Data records

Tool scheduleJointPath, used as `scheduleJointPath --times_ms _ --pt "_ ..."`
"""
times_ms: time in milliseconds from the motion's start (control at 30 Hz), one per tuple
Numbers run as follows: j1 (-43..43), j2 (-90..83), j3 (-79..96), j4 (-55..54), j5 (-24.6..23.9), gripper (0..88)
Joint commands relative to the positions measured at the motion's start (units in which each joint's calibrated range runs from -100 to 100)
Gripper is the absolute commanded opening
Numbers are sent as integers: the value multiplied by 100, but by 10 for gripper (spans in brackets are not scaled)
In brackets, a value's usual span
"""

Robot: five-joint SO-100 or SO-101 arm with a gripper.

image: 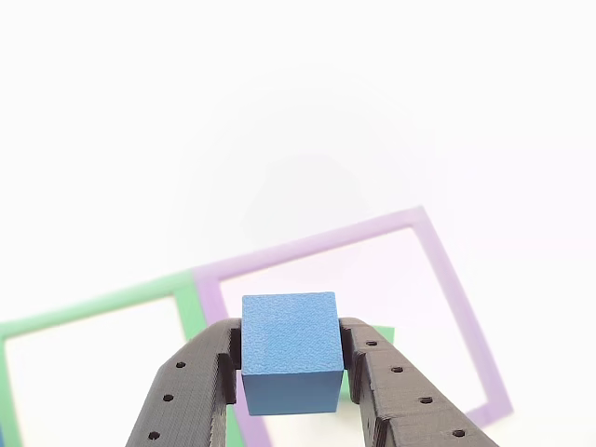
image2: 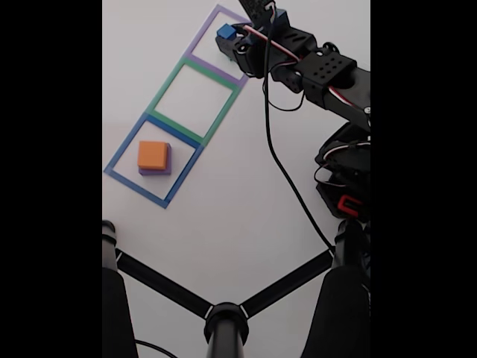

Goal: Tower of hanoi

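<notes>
My gripper [image: 290,365] is pinching the blue block [image: 289,352] — one dark finger [image: 191,386] on its left face, the other on its right, both touching. The block sits level between them, top face showing in the other view.

Landmark: the purple outline [image: 453,279]. In the other view the blue block is over that outline's lower-left part, beside the edge it shares with the green outline [image: 191,307]. A sliver of green [image: 384,335] peeks out to the right of the block, behind my right finger — can't tell whether that is the green block.

In the fixed view, the blue block [image2: 226,32] is at the purple outline [image2: 216,15], with my gripper [image2: 230,37] and arm [image2: 328,74] reaching in from the right. Can't tell whether the block is lifted or resting on something.

The orange block [image2: 153,154] sits on the purple block [image2: 156,171], stacked inside the blue outline [image2: 119,153] — two squares down the row from the purple outline, with the green outline [image2: 168,97] between.

A black cable [image2: 279,168] runs down the white table [image2: 238,224] from my arm.
</notes>
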Motion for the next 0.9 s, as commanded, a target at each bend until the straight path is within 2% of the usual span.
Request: scheduleJointPath --times_ms 0,167,367,667,867 --pt "-145 -575 -2508 4040 0 25" --pt "-442 -438 -4753 6403 0 24" --pt "-938 -230 -6461 7787 0 23" --pt "-1556 -190 -6779 7990 0 23" --pt "-1548 -318 -5716 7269 0 24"
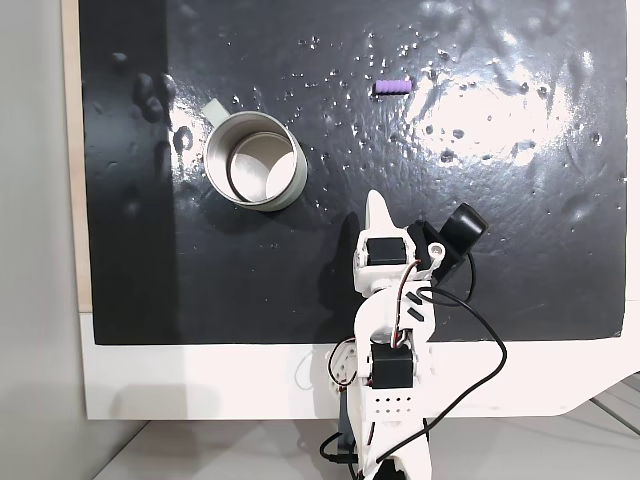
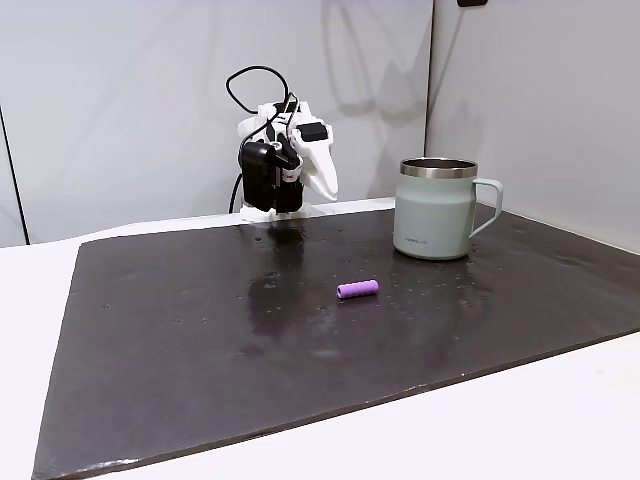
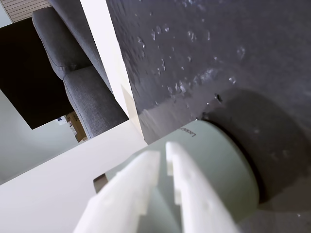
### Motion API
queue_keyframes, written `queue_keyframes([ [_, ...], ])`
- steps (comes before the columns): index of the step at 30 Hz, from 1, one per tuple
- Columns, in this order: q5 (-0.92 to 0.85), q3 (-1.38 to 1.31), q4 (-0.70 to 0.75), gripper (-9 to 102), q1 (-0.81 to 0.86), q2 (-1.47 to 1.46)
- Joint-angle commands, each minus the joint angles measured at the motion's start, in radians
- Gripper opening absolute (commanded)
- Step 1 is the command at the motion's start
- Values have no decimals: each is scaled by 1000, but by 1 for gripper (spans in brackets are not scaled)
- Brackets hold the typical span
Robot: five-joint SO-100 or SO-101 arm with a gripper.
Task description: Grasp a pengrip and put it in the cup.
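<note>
The purple pengrip (image 1: 391,87) lies alone on the black mat, also seen as a short tube (image 2: 357,289) near the mat's middle. The pale metal cup (image 1: 255,160) stands upright and looks empty, with its handle tab toward the far left in that fixed view; it also stands at the right (image 2: 435,208). My gripper (image 1: 377,205) hangs at the folded arm, well apart from both things. In the wrist view its white fingers (image 3: 141,184) lie almost together, shut on nothing, with the cup's side (image 3: 218,160) behind them.
The black mat (image 1: 480,250) is wrinkled and shiny, on a white table (image 1: 200,385). The arm's base (image 2: 270,205) stands at the mat's far edge. A grey sofa (image 3: 82,92) shows beyond the table edge in the wrist view.
</note>
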Motion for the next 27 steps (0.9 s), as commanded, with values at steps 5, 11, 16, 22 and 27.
queue_keyframes([
  [5,2,54,-25,0,-9,15],
  [11,0,54,-25,0,-9,15],
  [16,-49,-18,2,0,0,15],
  [22,-91,-201,49,0,-2,-46],
  [27,-86,-568,140,0,34,-477],
])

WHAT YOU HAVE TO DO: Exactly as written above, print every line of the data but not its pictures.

RESPONSE TO THIS TASK:
Tool scheduleJointPath, used as `scheduleJointPath --times_ms _ --pt "_ ..."`
"""
times_ms: time in milliseconds from the motion's start (control at 30 Hz), one per tuple
Numbers run as follows: j1 (-43..43), j2 (-90..83), j3 (-79..96), j4 (-55..54), j5 (-24.6..23.9), gripper (0..88)
Joint commands relative to the positions measured at the motion's start (units in which each joint's calibrated range runs from -100 to 100)
Gripper is the absolute commanded opening
Numbers are sent as integers: the value multiplied by 100, but by 10 for gripper (spans in brackets are not scaled)
In brackets, a value's usual span
"""

Robot: five-joint SO-100 or SO-101 arm with a gripper.

image: 
image2: 

Goal: Tower of hanoi

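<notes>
My gripper [image: 290,365] is pinching the blue block [image: 289,352] — one dark finger [image: 191,386] on its left face, the other on its right, both touching. The block sits level between them, top face showing in the other view.

Landmark: the purple outline [image: 453,279]. In the other view the blue block is over that outline's lower-left part, beside the edge it shares with the green outline [image: 191,307]. A sliver of green [image: 384,335] peeks out to the right of the block, behind my right finger — can't tell whether that is the green block.

In the fixed view, the blue block [image2: 226,32] is at the purple outline [image2: 216,15], with my gripper [image2: 230,37] and arm [image2: 328,74] reaching in from the right. Can't tell whether the block is lifted or resting on something.

The orange block [image2: 153,154] sits on the purple block [image2: 156,171], stacked inside the blue outline [image2: 119,153] — two squares down the row from the purple outline, with the green outline [image2: 168,97] between.

A black cable [image2: 279,168] runs down the white table [image2: 238,224] from my arm.
</notes>
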Motion for the next 0.9 s, as commanded, a target at each bend until the straight path is within 2% of the usual span.
Request: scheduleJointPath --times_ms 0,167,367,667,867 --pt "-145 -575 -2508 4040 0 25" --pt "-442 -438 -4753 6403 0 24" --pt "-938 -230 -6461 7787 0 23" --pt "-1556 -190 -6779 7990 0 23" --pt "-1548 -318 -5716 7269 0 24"
### Motion API
queue_keyframes, written `queue_keyframes([ [_, ...], ])`
- steps (comes before the columns): index of the step at 30 Hz, from 1, one per tuple
- Columns, in this order: q5 (-0.92 to 0.85), q3 (-1.38 to 1.31), q4 (-0.70 to 0.75), gripper (-9 to 102), q1 (-0.81 to 0.86), q2 (-1.47 to 1.46)
- Joint-angle commands, each minus the joint angles measured at the motion's start, in radians
- Gripper opening absolute (commanded)
- Step 1 is the command at the motion's start
- Values have no decimals: each is scaled by 1000, but by 1 for gripper (spans in brackets are not scaled)
- Brackets hold the typical span
Robot: five-joint SO-100 or SO-101 arm with a gripper.
Task description: Grasp a pengrip and put it in the cup.
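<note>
The purple pengrip (image 1: 391,87) lies alone on the black mat, also seen as a short tube (image 2: 357,289) near the mat's middle. The pale metal cup (image 1: 255,160) stands upright and looks empty, with its handle tab toward the far left in that fixed view; it also stands at the right (image 2: 435,208). My gripper (image 1: 377,205) hangs at the folded arm, well apart from both things. In the wrist view its white fingers (image 3: 141,184) lie almost together, shut on nothing, with the cup's side (image 3: 218,160) behind them.
The black mat (image 1: 480,250) is wrinkled and shiny, on a white table (image 1: 200,385). The arm's base (image 2: 270,205) stands at the mat's far edge. A grey sofa (image 3: 82,92) shows beyond the table edge in the wrist view.
</note>
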Motion for the next 27 steps (0.9 s), as commanded, with values at steps 5, 11, 16, 22 and 27.
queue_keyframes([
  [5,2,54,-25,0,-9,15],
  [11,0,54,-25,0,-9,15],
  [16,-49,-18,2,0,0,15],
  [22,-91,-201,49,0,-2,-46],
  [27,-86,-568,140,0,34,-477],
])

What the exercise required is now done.